Keep only the lines that hold the string "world", filtering out the rest of the entries below.

*** Opening of DATA PROVIDED ***

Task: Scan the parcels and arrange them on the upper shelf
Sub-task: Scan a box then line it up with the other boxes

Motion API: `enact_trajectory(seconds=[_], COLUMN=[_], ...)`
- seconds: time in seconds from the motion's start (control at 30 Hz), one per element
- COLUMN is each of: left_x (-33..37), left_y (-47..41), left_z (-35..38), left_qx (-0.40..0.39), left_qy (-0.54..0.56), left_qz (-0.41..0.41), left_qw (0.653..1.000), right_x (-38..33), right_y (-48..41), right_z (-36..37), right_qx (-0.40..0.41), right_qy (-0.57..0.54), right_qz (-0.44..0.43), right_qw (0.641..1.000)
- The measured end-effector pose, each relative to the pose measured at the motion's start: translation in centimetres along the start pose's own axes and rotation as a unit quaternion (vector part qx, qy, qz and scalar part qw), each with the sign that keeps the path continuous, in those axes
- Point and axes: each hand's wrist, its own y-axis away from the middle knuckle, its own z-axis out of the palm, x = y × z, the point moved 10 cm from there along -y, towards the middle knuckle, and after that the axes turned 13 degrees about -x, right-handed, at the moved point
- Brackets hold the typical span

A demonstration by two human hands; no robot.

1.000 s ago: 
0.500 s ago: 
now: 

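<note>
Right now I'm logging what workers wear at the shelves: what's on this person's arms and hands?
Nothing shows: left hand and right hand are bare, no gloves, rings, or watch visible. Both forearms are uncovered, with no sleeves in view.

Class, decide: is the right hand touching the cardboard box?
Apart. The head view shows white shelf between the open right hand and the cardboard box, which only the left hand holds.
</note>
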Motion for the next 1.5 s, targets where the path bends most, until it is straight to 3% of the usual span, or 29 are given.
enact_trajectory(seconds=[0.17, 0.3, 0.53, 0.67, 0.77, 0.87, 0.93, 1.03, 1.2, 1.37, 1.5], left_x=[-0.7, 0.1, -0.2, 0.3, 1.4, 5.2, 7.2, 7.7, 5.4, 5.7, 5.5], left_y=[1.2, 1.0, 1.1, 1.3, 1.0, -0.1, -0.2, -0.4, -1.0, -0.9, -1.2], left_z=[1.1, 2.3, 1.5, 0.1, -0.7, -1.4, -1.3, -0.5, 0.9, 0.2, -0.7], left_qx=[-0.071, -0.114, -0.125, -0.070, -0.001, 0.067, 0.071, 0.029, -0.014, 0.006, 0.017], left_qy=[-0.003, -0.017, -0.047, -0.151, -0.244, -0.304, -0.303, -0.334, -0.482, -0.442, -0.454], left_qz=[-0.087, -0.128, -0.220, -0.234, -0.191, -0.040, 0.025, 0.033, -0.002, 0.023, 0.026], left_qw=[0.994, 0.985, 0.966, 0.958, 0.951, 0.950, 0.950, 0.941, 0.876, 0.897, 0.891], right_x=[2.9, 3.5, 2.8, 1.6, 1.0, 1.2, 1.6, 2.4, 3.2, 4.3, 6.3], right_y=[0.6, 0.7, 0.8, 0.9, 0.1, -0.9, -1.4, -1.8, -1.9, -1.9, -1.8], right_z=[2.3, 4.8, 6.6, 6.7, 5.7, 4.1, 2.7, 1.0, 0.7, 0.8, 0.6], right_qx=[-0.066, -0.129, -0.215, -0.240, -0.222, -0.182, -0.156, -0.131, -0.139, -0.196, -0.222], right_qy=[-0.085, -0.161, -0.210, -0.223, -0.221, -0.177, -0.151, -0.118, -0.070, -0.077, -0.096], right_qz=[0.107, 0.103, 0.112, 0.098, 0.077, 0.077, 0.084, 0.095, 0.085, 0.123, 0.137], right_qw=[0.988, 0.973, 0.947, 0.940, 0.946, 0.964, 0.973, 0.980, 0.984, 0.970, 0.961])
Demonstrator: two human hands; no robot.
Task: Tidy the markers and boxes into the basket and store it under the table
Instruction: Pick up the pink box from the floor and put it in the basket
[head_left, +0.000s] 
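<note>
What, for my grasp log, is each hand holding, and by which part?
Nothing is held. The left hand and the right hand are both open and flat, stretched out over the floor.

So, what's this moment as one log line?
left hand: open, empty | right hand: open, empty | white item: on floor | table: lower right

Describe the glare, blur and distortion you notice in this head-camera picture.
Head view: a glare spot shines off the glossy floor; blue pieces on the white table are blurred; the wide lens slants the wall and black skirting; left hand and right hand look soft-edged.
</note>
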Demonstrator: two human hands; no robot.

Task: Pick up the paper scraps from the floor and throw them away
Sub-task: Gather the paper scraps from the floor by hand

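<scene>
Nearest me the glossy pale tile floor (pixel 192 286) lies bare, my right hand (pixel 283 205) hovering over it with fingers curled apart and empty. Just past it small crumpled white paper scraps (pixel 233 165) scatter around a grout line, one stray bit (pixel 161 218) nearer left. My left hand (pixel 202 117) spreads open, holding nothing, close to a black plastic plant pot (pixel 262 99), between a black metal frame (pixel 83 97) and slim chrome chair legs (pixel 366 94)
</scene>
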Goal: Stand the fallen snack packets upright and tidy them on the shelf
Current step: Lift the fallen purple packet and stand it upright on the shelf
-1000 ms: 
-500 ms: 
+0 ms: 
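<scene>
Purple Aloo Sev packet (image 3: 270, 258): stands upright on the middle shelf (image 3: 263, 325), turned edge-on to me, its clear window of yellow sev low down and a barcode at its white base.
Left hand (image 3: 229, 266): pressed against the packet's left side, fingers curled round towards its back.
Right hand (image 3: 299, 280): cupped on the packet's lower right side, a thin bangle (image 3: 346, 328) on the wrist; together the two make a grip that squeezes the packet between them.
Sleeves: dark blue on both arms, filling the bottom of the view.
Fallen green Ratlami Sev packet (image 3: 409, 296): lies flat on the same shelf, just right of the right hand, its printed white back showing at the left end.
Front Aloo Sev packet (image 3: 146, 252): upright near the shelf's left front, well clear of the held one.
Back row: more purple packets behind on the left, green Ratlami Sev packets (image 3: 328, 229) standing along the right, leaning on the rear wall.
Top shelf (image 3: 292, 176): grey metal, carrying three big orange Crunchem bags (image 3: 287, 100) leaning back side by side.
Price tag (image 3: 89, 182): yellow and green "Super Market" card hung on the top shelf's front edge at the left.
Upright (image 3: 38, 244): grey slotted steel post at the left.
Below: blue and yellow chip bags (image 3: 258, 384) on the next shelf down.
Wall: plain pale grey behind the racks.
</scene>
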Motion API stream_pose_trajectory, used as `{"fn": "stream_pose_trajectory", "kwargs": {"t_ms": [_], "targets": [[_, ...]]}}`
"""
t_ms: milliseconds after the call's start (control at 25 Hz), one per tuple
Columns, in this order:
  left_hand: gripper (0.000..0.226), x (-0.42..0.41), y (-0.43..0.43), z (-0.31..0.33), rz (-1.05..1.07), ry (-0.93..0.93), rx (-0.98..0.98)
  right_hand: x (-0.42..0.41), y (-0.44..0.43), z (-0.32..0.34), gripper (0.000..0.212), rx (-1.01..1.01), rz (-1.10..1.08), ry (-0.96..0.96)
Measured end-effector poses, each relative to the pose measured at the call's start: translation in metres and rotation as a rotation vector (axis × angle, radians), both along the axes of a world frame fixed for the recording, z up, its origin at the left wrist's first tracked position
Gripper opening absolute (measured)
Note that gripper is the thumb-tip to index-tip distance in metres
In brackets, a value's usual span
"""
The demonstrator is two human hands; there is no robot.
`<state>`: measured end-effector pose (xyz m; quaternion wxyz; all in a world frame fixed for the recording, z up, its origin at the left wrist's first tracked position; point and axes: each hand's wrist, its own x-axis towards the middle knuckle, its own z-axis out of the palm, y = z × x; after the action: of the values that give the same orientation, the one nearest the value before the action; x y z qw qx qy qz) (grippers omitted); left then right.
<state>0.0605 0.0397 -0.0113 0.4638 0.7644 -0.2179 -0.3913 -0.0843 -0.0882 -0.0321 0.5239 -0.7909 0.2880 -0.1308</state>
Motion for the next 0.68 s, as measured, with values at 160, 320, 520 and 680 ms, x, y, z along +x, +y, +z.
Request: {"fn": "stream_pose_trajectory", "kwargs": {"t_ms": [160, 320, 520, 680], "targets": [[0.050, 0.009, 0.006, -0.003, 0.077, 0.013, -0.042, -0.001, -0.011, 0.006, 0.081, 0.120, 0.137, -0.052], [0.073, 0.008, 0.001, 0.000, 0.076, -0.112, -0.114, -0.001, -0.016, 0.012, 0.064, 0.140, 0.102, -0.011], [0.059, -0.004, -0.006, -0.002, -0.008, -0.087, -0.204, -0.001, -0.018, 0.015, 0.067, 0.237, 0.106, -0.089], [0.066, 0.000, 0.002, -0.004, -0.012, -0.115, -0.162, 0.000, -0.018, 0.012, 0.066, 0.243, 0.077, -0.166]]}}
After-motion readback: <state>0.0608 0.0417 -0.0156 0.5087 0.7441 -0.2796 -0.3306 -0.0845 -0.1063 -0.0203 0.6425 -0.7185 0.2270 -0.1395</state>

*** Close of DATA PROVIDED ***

▶ [SOLUTION TO THIS TASK]:
Measured end-effector poses, each relative to the pose measured at the call's start: translation in metres and rotation as a rotation vector (axis × angle, radians), both along the axes of a world frame fixed for the recording, z up, its origin at the left wrist's first tracked position
`<state>`: measured end-effector pose (xyz m; quaternion wxyz; all in a world frame fixed for the recording, z up, its origin at the left wrist's first tracked position; point and axes: each hand's wrist, its own x-axis towards the middle knuckle, its own z-axis out of the palm, y = z × x; after the action: of the values that give the same orientation, the one nearest the value before the action; x y z qw qx qy qz) (grippers omitted); left then right.

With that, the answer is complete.